What number of lines in the entries hold the string "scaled"? Answer with it alone.

DATA SHOWN
----------------

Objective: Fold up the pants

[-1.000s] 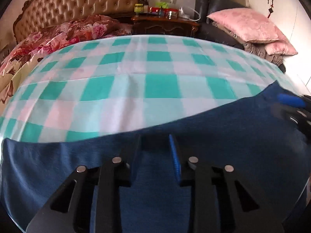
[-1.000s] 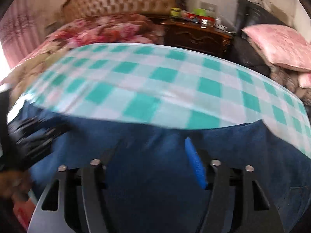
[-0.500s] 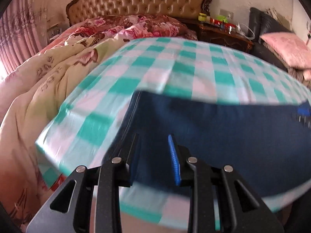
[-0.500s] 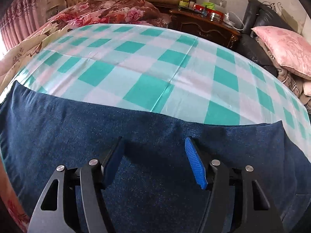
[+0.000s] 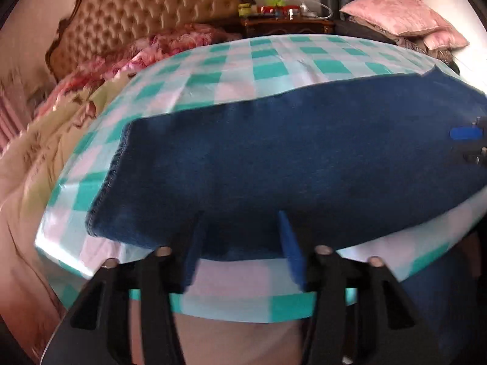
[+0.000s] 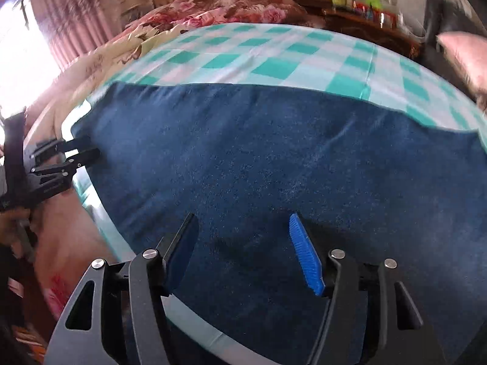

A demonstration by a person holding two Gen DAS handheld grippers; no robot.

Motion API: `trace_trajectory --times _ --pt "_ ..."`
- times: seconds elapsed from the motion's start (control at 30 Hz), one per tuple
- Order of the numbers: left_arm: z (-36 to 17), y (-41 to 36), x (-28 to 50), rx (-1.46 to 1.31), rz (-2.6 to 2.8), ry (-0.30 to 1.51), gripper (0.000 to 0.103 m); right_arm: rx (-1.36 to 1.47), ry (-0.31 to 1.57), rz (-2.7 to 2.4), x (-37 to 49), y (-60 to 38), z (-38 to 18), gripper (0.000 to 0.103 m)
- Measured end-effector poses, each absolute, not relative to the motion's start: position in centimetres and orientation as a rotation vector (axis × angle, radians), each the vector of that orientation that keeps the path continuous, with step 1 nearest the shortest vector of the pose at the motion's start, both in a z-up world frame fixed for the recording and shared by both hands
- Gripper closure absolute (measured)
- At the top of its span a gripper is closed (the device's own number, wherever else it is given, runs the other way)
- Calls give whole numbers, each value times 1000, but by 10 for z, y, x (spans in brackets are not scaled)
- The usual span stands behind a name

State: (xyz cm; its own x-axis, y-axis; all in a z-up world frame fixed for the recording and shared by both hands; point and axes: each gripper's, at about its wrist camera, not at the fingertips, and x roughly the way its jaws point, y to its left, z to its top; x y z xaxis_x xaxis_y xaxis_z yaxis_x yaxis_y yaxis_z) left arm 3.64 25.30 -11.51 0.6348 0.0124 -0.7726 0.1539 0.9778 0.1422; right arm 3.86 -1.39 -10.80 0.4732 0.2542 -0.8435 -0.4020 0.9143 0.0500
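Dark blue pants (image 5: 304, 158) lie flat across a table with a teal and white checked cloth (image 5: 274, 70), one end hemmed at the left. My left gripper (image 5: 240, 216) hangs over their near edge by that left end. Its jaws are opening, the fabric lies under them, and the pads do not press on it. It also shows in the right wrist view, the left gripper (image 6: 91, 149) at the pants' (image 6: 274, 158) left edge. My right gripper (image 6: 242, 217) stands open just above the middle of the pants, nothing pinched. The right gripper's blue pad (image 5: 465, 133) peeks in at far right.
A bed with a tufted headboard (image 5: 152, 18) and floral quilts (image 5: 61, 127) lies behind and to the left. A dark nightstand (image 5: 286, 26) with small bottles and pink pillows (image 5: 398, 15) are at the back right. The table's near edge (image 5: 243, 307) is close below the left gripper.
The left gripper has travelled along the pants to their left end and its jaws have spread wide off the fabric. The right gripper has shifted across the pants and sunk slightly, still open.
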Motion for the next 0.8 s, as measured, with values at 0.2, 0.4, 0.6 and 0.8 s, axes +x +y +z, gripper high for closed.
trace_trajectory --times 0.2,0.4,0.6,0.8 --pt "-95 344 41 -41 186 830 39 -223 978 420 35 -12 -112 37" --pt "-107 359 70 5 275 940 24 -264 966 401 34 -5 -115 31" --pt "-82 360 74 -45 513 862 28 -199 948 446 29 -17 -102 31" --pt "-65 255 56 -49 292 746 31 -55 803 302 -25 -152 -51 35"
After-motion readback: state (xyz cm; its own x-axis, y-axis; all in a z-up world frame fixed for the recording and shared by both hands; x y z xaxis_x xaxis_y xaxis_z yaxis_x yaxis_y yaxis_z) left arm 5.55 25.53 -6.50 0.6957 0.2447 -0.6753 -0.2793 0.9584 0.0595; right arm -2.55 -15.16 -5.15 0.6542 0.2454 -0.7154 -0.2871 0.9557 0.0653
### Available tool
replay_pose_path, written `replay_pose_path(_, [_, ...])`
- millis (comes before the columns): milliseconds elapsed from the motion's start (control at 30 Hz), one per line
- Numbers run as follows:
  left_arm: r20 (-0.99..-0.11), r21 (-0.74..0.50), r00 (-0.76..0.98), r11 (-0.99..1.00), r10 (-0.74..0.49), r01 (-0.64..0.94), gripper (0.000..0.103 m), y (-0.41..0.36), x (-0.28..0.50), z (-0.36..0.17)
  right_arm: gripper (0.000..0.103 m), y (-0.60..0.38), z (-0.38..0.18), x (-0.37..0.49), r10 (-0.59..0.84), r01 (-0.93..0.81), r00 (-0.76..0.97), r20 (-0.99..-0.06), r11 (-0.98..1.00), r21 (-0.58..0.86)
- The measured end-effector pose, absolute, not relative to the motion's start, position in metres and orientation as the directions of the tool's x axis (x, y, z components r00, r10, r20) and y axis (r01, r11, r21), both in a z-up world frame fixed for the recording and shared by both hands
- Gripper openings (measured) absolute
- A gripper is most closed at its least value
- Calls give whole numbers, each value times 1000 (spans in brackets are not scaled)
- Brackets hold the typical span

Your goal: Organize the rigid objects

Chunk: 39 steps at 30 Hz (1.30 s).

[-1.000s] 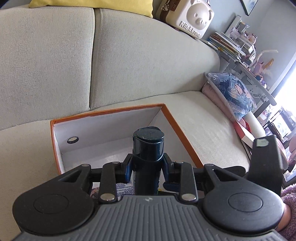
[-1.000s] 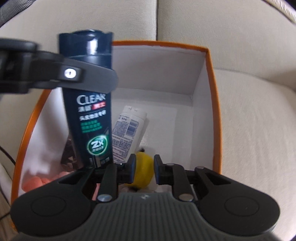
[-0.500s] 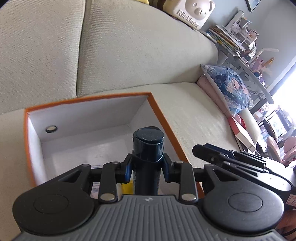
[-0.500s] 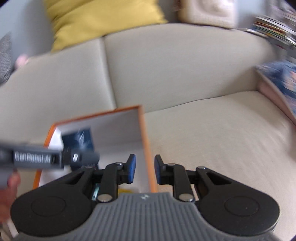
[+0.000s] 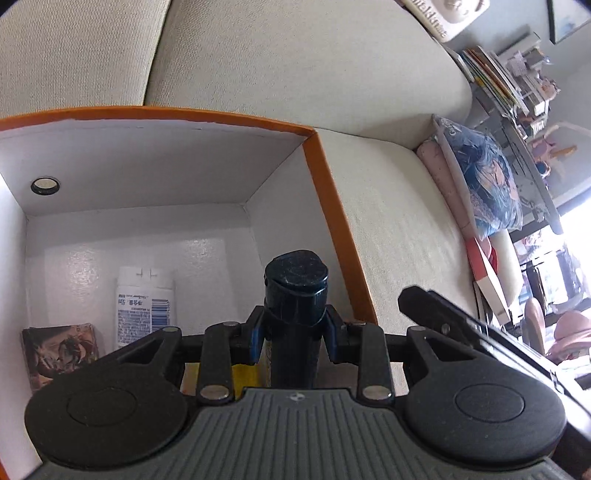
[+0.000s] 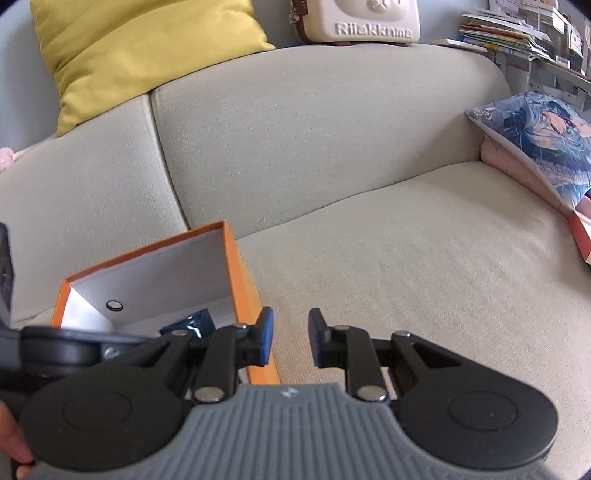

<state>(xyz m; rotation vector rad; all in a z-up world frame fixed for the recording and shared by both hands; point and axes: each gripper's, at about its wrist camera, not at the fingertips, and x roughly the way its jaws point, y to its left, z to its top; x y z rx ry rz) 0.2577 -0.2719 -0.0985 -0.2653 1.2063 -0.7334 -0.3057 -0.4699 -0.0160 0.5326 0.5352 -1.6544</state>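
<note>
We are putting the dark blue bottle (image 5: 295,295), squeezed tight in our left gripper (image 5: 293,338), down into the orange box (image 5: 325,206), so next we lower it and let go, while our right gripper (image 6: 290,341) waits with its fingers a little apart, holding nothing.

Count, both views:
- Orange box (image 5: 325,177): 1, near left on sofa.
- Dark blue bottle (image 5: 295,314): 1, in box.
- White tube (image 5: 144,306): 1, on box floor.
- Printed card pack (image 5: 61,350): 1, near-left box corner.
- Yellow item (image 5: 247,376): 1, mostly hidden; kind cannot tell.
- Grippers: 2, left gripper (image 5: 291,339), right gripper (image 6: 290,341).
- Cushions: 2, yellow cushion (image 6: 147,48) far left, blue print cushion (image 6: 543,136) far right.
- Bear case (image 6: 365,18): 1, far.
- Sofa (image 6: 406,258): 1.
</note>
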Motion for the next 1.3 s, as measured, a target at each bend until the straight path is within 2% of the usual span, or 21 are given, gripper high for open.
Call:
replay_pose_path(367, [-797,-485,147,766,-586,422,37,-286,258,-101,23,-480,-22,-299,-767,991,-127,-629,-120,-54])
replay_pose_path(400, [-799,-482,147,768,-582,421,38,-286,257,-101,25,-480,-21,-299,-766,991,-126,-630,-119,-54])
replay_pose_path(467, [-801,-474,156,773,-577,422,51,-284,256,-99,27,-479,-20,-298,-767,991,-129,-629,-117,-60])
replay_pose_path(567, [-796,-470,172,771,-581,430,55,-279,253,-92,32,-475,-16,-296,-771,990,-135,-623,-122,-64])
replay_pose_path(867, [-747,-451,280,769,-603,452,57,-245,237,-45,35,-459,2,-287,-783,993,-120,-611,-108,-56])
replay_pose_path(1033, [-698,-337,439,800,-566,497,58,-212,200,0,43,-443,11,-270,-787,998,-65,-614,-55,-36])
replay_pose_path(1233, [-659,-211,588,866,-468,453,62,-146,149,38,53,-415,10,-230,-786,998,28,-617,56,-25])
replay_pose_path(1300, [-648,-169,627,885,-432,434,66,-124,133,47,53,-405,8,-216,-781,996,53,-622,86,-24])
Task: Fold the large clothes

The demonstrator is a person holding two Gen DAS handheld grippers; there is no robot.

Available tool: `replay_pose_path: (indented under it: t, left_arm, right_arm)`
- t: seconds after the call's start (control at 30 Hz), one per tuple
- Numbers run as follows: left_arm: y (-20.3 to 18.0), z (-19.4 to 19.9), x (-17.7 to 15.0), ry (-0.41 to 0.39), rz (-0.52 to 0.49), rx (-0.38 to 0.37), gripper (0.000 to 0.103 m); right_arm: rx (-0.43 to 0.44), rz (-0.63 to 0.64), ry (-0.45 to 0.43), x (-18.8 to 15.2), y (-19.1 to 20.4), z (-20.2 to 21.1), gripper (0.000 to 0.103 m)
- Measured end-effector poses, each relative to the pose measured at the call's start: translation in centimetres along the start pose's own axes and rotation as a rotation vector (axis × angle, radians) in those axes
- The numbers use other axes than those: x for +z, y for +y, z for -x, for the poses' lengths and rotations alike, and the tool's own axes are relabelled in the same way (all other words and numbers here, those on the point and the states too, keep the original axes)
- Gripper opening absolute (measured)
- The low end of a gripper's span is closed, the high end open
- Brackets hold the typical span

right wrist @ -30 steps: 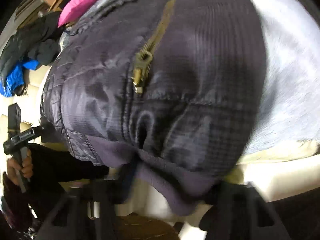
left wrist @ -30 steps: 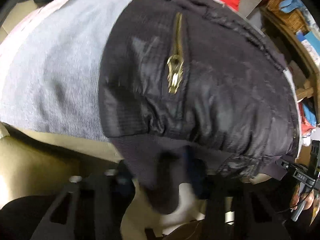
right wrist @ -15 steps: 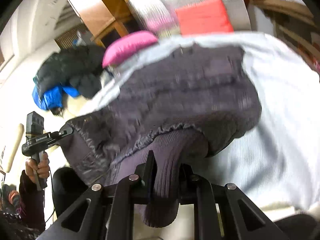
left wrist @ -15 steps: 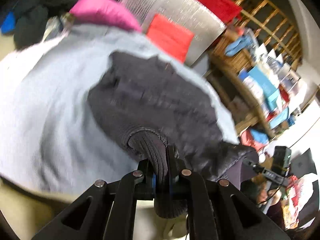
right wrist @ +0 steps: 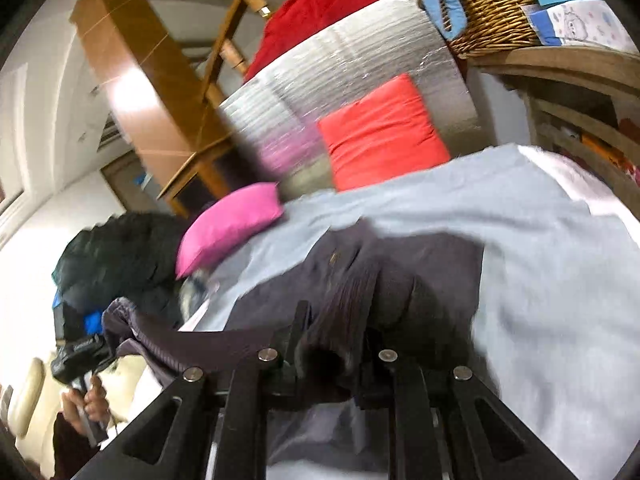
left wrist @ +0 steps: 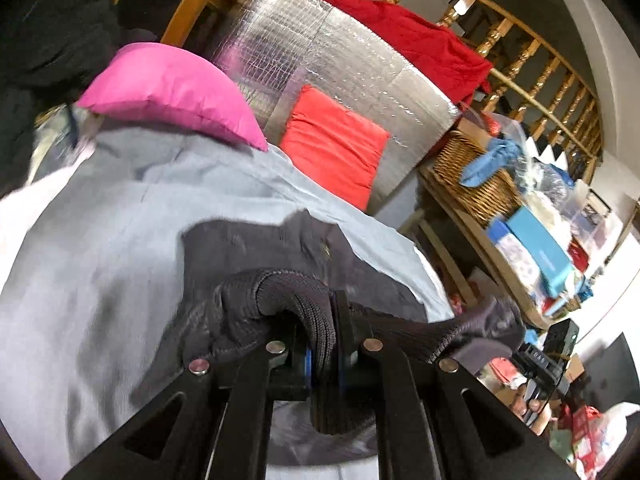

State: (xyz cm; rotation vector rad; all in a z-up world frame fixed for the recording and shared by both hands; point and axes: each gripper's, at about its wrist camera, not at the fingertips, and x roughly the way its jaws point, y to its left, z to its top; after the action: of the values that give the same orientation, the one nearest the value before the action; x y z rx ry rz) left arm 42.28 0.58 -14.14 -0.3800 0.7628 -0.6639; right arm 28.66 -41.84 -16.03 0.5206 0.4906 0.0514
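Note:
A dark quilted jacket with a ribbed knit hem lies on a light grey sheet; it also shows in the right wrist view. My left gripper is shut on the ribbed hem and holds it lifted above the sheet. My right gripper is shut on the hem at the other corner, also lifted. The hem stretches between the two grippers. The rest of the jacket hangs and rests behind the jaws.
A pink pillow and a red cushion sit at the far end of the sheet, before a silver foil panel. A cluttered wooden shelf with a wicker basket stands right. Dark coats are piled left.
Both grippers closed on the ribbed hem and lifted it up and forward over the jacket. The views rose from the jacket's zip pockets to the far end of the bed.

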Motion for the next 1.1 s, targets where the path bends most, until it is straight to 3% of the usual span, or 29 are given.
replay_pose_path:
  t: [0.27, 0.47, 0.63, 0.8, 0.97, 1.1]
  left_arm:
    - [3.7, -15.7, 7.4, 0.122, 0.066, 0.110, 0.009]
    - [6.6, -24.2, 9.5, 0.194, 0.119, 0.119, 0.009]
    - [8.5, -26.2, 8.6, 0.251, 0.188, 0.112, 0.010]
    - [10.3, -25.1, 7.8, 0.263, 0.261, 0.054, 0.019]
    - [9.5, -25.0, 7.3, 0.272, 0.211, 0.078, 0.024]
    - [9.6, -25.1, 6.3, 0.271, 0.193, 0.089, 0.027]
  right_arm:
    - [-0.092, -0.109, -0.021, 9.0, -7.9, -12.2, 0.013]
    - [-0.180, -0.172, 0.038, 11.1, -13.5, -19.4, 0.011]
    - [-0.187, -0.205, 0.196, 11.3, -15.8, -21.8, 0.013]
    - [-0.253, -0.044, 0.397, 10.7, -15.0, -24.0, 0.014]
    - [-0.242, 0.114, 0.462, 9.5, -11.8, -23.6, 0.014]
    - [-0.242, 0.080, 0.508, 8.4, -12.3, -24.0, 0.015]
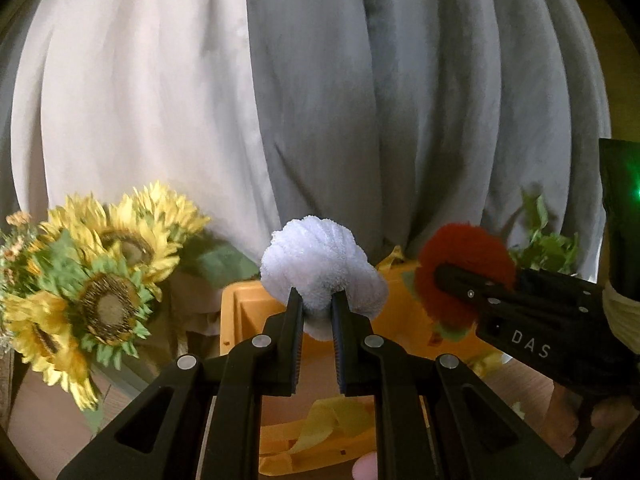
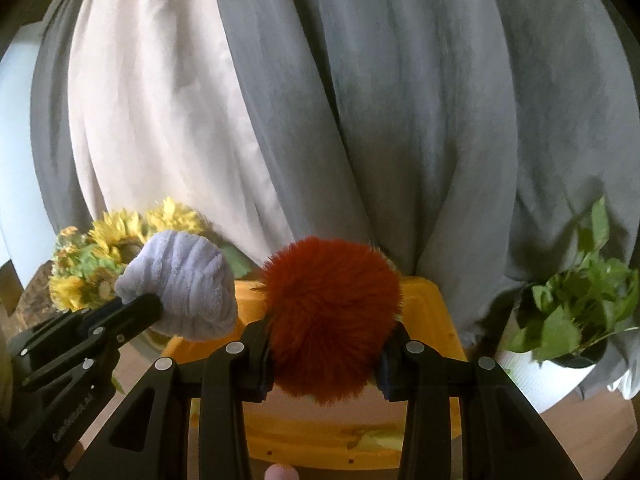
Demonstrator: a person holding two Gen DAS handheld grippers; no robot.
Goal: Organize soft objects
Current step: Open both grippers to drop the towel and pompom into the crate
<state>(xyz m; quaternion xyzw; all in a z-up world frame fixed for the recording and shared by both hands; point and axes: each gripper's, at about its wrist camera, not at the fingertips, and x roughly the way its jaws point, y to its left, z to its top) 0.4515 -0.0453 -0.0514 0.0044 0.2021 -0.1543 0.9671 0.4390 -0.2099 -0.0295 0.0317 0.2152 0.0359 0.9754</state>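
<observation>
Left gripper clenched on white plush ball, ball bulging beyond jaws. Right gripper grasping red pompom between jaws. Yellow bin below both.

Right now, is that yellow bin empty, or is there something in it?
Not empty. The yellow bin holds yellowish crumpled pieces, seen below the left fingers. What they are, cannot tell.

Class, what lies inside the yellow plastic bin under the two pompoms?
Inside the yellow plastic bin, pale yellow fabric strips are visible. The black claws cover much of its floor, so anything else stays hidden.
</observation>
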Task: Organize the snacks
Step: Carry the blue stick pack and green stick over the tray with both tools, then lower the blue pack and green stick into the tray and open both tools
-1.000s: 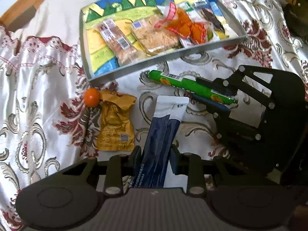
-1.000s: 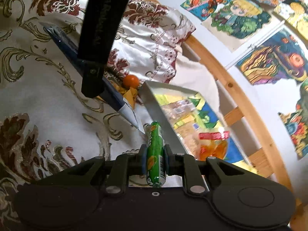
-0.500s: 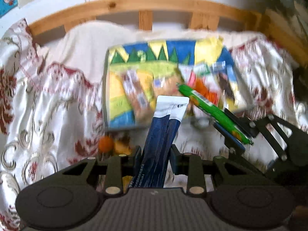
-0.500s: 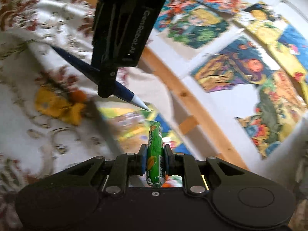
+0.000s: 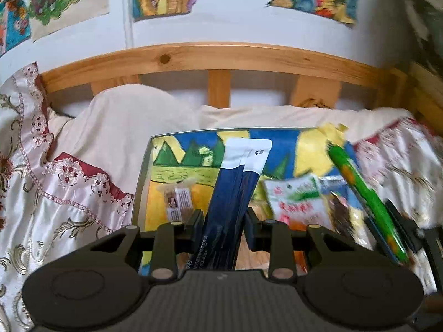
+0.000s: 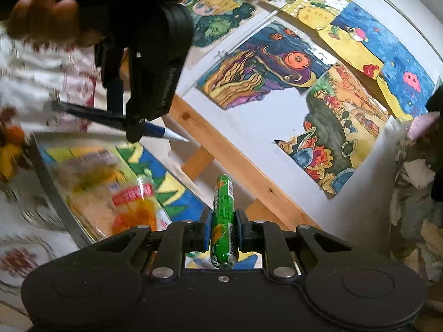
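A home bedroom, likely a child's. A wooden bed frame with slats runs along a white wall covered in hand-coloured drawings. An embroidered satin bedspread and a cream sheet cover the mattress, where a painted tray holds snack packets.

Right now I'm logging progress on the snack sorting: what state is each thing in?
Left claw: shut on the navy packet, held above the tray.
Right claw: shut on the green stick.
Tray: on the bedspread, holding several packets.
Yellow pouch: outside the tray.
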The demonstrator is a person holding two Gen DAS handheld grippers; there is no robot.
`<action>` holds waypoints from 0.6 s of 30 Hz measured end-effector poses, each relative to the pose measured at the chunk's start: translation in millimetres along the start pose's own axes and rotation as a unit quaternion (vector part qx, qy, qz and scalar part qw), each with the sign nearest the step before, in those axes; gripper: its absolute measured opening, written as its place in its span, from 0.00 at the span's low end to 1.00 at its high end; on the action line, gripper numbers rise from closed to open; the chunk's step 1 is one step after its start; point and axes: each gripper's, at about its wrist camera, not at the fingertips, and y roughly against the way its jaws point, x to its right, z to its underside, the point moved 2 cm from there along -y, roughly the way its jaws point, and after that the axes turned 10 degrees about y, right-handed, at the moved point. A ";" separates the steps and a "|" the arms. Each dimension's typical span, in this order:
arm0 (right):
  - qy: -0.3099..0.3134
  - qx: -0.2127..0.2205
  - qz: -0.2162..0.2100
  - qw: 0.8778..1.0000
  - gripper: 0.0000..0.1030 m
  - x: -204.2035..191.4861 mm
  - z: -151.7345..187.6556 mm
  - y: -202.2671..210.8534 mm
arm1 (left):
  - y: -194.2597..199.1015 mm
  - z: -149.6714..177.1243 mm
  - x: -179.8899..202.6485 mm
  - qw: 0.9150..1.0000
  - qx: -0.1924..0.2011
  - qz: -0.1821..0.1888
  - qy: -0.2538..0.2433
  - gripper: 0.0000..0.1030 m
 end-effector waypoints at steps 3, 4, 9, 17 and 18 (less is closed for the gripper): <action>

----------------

SOLUTION
2